Domingo, 9 de julio: cinco toros de Puerto de San Lorenzo y uno, el 6º, de La Ventana del Puerto (complicados y deslucidos, excepto los manejables 2º y 6º) para Curro Díaz (ovación; silencio), Paco Ureña (oreja; silencio tras aviso) y José Garrido (silencio; oreja). Entrada: lleno. Incidencias: el banderillero Pablo Saugar “Pirri” al banderillear al primer toro sufrió una grave cornada. Este es el parte facultativo: "Herida por asta de toro con disección de uretra y evisceración intestinal, rotura completa de pared abdominal y múltiples perforaciones intestinales. Se ha procedido a realizar resección intestinal y reparación de las lesiones intestinales más pequeñas.
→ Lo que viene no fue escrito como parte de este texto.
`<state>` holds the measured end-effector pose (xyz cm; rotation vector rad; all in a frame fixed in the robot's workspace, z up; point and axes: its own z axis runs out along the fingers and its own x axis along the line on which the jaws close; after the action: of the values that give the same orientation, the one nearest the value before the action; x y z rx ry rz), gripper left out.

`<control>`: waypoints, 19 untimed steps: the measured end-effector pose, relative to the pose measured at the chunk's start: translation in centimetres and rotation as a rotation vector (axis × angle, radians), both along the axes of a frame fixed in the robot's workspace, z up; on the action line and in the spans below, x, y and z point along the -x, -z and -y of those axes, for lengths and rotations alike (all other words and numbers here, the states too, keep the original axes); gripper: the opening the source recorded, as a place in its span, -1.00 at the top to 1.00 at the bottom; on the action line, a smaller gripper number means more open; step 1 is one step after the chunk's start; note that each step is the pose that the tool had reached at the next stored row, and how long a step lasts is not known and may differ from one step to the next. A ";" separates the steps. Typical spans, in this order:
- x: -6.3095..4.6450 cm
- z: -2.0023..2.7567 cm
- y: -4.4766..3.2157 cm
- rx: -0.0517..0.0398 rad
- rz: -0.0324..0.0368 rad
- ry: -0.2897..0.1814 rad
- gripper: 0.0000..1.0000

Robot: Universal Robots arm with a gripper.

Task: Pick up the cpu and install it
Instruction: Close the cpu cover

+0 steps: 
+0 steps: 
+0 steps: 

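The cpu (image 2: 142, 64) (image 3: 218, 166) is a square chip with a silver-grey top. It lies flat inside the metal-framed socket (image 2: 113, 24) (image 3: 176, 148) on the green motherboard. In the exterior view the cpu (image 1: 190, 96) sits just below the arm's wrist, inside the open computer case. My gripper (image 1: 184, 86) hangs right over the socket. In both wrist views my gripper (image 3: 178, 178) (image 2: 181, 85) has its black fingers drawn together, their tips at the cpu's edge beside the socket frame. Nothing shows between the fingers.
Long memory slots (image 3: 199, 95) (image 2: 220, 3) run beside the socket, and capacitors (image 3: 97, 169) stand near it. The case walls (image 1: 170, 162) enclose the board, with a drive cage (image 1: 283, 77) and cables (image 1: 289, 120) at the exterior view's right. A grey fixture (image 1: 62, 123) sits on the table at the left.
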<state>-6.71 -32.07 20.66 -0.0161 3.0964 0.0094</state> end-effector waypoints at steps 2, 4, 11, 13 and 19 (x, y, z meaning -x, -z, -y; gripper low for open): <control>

Múltiples lavados. Reparación de pared. Además presenta múltiples heridas perforantes en labio que se suturan. Pronóstico grave. Ingresado en URPA de Hospital de CHN. Firmado: Ángel M. Hidalgo, cirujano jefe de la plaza de toros de Pamplona".
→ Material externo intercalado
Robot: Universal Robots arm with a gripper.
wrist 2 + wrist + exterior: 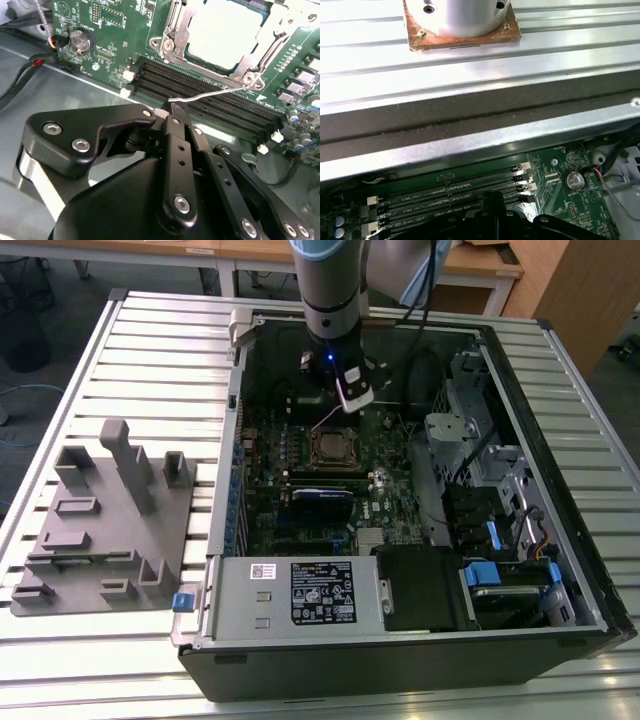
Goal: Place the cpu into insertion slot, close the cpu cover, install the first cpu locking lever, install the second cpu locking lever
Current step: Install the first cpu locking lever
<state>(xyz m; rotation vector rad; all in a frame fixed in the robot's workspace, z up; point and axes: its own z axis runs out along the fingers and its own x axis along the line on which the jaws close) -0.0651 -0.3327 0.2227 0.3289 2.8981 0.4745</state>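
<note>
- The black two-fingered gripper (pixel 173 111) is standing with its jaws pressed together. Its tip is meeting the bent end of a thin silver wire locking lever (pixel 215 93). I cannot tell whether it is pinching that end or only touching it.
- The lever is springy wire, so it is likely to be pushing back against the tip. With so narrow a contact it could be slipping off and snapping upward.
- The lever is lying across the long black memory slots (pixel 235 112) of the green circuit board (pixel 115 30). A sideways slip could be scraping the tip over those slots or their pale end clips.
- If the lever is missing its hook, the cover could be lifting again.
- The cpu (pixel 225 30), a flat square chip with a pale grey metal top, is sitting in the insertion slot (pixel 331 447), the small dark-framed square socket near the middle of the board.
- The cpu cover (pixel 182 25), a thin silver-grey metal frame plate with a square window, appears to be lying down over the chip's edges, with the chip top showing through its window.
</note>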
Lunes 10 de julio: Toros de Fuente Ymbro, devuelto el 1º tras de salida romperse un pitón al estrellarse en contra un burladero, se lidió 1º bis de le mismo hierro (grandes y cornalones, descastados, deslucidos y sin opciones para lucimiento; el 3º fue el más manejable) para Juan José Padilla (silencio; silencio), El Fandi (silencio; saludos tras aviso) y Manuel Escribano (saludos tras aviso; silencio). Entrada: lleno.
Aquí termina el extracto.